Before we move on to discussing more-complex queries in [multi-field-search], let’s make a quick detour to explain why we created our test index with just one primary shard.
Every now and again a new user opens an issue claiming that sorting by relevance is broken and offering a short reproduction: the user indexes a few documents, runs a simple query, and finds apparently less-relevant results appearing above more-relevant results.
To understand why this happens, let’s imagine that we create an index with two
primary shards and we index ten documents, six of which contain the word foo
.
It may happen that shard 1 contains three of the foo
documents and shard
2 contains the other three. In other words, our documents are well distributed.
In [relevance-intro], we described the default similarity algorithm used in Elasticsearch, called term frequency / inverse document frequency or TF/IDF. Term frequency counts the number of times a term appears within the field we are querying in the current document. The more times it appears, the more relevant is this document. The inverse document frequency takes into account how often a term appears as a percentage of all the documents in the index. The more frequently the term appears, the less weight it has.
However, for performance reasons, Elasticsearch doesn’t calculate the IDF across all documents in the index. Instead, each shard calculates a local IDF for the documents contained in that shard.

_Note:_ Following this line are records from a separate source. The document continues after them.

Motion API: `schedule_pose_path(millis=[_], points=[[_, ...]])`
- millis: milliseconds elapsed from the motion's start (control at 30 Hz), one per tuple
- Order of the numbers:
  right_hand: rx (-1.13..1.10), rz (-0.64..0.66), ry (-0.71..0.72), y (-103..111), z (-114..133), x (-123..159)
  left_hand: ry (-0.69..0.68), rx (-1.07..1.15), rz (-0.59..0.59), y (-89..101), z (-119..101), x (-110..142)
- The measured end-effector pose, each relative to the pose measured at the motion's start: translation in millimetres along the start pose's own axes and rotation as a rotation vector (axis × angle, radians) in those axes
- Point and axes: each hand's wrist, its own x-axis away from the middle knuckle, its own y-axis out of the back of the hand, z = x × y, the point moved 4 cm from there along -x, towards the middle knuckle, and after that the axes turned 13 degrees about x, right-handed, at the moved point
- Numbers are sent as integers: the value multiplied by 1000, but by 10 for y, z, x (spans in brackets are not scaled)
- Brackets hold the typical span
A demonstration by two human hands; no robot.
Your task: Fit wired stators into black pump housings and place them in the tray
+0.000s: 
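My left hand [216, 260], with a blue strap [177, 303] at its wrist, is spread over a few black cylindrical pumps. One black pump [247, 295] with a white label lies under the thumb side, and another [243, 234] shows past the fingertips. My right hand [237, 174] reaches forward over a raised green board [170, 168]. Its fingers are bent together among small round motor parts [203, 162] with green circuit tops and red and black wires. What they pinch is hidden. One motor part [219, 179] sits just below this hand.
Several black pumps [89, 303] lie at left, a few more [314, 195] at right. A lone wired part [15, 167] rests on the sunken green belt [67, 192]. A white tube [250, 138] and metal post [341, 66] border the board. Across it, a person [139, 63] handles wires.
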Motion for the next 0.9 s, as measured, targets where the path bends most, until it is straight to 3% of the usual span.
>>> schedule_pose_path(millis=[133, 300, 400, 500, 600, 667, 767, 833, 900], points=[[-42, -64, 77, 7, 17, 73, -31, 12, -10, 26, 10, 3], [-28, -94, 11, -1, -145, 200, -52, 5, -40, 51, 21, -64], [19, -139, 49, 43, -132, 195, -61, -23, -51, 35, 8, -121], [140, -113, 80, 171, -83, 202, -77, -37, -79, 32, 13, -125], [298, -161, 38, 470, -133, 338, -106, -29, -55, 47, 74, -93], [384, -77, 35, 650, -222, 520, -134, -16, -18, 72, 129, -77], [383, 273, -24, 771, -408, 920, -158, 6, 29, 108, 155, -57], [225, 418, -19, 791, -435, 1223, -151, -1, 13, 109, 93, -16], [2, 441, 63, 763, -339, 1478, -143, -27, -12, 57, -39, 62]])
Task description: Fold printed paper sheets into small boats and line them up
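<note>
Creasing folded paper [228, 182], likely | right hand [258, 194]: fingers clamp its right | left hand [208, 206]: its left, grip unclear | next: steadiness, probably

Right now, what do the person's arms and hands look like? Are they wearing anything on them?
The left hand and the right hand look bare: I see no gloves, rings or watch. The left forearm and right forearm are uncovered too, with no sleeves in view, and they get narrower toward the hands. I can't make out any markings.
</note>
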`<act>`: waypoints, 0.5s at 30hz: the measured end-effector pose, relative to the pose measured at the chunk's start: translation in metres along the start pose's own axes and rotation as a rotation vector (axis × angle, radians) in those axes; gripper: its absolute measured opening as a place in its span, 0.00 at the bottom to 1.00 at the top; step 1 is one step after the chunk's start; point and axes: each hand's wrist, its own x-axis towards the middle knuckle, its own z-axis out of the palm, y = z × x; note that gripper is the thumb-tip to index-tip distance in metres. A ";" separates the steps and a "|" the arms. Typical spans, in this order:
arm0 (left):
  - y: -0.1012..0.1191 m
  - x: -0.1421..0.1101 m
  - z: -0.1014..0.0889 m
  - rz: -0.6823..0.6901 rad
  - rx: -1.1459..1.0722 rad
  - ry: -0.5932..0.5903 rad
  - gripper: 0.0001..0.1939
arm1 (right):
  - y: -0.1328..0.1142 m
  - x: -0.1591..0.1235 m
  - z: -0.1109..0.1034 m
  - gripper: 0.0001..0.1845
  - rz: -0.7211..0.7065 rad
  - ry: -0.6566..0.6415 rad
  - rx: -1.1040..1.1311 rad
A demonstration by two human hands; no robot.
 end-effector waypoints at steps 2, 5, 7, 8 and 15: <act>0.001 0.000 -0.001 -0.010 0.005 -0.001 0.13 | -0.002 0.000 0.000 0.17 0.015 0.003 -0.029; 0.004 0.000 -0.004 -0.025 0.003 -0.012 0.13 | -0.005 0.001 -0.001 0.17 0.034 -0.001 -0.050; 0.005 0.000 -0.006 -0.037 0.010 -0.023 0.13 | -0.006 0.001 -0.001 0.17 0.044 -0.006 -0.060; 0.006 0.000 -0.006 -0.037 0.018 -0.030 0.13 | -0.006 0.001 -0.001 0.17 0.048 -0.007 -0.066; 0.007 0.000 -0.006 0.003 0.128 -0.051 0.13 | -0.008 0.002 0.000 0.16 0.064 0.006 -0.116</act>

Because our documents are well distributed, the IDF for both shards will be
the same. Now imagine instead that five of the foo
documents are on shard 1,
and the sixth document is on shard 2. In this scenario, the term foo
is
very common on one shard (and so of little importance), but rare on the other
shard (and so much more important). These differences in IDF can produce
incorrect results.
In practice, this is not a problem. The differences between local and global IDF diminish the more documents that you add to the index. With real-world volumes of data, the local IDFs soon even out. The problem is not that relevance is broken but that there is too little data.
For testing purposes, there are two ways we can work around this issue. The
first is to create an index with one primary shard, as we did in the section
introducing the match
query. If you have only one shard, then
the local IDF is the global IDF.
The second workaround is to add ?search_type=dfs_query_then_fetch
to your
search requests. The dfs
stands for Distributed Frequency Search, and it
tells Elasticsearch to first retrieve the local IDF from each shard in order
to calculate the global IDF across the whole index.
Tip
|
Don’t use dfs_query_then_fetch in production. It really isn’t
required. Just having enough data will ensure that your term frequencies are
well distributed. There is no reason to add this extra DFS step to every query
that you run.
|